01.02.2019
Homero de León, un médico mexicano que acaba de volver de su primera misión con Médicos Sin Fronteras en Sudán del Sur, asegura ganó experiencia al tratar enfermedades tropicales, pero sobre todo a los pacientes, quienes tardaban días en llegar al hospital. 
 
La experiencia humanitaria de Homero de León comenzó mucho antes de trabajar con Médicos Sin Fronteras (MSF). Durante varios años se preparó para salir a otros contextos de crisis: aprendió inglés, francés y se fue a Chiapas a atender a las comunidades indígenas en estado de extrema vulnerabilidad y olvido. Este médico mexicano siempre tuvo presente que quería ayudar.
 
Tras conocer a fondo el contexto de Sudán del Sur y prepararse con MSF, Homero voló hacia Mayom, una población al norte del país africano, que ha sido afectada por la violencia y debido a ésta se encuentra en aislamiento, lo que dificulta la atención en salud.
 
Allá -cuenta este joven médico de 30 años- era supervisor de seis técnicos en medicina. “Ellos se encargaban de las consultas y yo los apoyaba, además de atender la sala de urgencias y atender pacientes internados, donde tenía mucho contacto con ellos y sus familias”.
 
 
Cuenta que una madrugada, después de un día largo de trabajo, llegó una mujer con un bebé desmayado en sus brazos. Homero, que hacía pocas horas se había acostado, se levantó rápido y, con ayuda del traductor, la atendió. “Estábamos enfrentando un pico de paludismo y eran como las cuatro de la mañana. Fui a verla a la sala de urgencias.
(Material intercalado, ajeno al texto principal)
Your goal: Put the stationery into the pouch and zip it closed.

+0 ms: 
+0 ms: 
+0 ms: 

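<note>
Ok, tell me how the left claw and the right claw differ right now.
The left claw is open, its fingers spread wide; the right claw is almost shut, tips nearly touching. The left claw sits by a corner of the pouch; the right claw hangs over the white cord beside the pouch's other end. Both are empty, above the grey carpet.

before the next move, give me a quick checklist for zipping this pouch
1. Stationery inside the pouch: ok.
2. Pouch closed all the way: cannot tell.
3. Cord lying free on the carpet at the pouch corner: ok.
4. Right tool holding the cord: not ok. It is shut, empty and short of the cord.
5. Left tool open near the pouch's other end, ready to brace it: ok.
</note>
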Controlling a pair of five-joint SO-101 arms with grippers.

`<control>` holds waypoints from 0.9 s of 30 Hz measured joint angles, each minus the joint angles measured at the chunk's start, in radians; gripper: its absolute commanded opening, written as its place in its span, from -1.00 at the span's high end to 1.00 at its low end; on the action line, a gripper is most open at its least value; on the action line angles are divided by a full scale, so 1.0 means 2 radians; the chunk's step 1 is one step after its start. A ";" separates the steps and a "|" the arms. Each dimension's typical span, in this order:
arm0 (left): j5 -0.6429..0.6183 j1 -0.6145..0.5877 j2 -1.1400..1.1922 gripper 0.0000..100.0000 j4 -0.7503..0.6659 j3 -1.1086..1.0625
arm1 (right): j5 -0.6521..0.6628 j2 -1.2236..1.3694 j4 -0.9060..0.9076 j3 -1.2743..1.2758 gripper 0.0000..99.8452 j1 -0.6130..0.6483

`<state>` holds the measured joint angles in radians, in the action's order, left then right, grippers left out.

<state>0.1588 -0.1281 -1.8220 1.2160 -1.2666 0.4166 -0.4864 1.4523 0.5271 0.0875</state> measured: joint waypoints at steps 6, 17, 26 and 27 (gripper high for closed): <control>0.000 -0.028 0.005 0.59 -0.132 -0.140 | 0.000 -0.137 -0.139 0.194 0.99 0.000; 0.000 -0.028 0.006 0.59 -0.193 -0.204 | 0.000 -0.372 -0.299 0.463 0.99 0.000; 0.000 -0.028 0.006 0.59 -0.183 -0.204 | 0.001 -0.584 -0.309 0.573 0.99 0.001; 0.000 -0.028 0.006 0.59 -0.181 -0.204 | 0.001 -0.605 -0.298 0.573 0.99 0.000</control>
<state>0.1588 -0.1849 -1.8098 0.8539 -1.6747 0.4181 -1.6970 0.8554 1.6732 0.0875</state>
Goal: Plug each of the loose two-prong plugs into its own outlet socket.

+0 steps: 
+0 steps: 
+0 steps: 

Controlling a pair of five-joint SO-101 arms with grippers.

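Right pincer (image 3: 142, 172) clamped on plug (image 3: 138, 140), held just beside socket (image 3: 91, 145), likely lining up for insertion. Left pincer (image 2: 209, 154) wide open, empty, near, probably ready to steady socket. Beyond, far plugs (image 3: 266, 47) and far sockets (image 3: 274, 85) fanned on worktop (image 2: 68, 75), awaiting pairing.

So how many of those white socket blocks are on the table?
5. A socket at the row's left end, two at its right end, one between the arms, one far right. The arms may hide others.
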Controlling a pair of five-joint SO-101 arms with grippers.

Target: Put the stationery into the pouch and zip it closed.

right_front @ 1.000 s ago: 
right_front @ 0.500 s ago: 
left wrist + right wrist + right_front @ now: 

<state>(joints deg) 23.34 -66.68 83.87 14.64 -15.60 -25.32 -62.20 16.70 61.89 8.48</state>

Ella traía su bebé y le pregunté que cuántos días tenía de estar enfermo y ella me contestó “tres”. Asombrado, le volví a preguntar: “¿por qué no lo trajo antes? Su niño está muy mal” y ella me respondió: “es que llevo tres días caminando para llegar acá”. Eso me hizo querer entregarme todavía más, porque la gente confía mucho en nosotros y además se exponen a la inseguridad del camino durante días”.
 
Homero recuerda que las personas llegaban llenas de lodo hasta las rodillas. “Fue mucho trabajo porque había pacientes que llegaban día y noche, y las condiciones de los caminos eran muy desfavorables, casi ni existían. Por eso la gente llegaba de noche, porque venía de lugares muy lejanos y se exponían a asaltos o a la violencia”.
 
Aún así, y con todas estas dificultades, lo que más recuerda este médico es la alegría de la comunidad. “Siempre están demostrando su cariño y los niños y niñas están contentos. Es una población muy unida y abierta”.
 
 
Son muchos los desafíos a los que se enfrenta MSF en la zona norte de Sudán del Sur, según Homero. “VIH, tuberculosis, meningitis, neumonía y desnutrición”. La población que tiene ese tipo de enfermedades es muy elevada y, además, son un tabú. Muchos no aceptan el tratamiento o si lo aceptan no lo toman. Entonces se sigue propagando y la comunidad sufre mucho”. Sin embargo, resalta, que MSF ha hecho un aporte en cuanto a la educación de la salud. “Durante los años previos, la gente no acudía a este tipo de servicios y lamentablemente fallecía. Ahora la conocen los síntomas y sabe que tienen que visitar algún centro de salud. Por eso, ha aumentado la carga de pacientes y aunque, a veces, el trabajo es pesado, entre todo el equipo nos damos ánimos por historias como la de la madre con su bebé. Saben que te necesitan y si no les das el tratamiento nadie más se los va a dar. Son pequeñas acciones que hacen la diferencia”, concluye.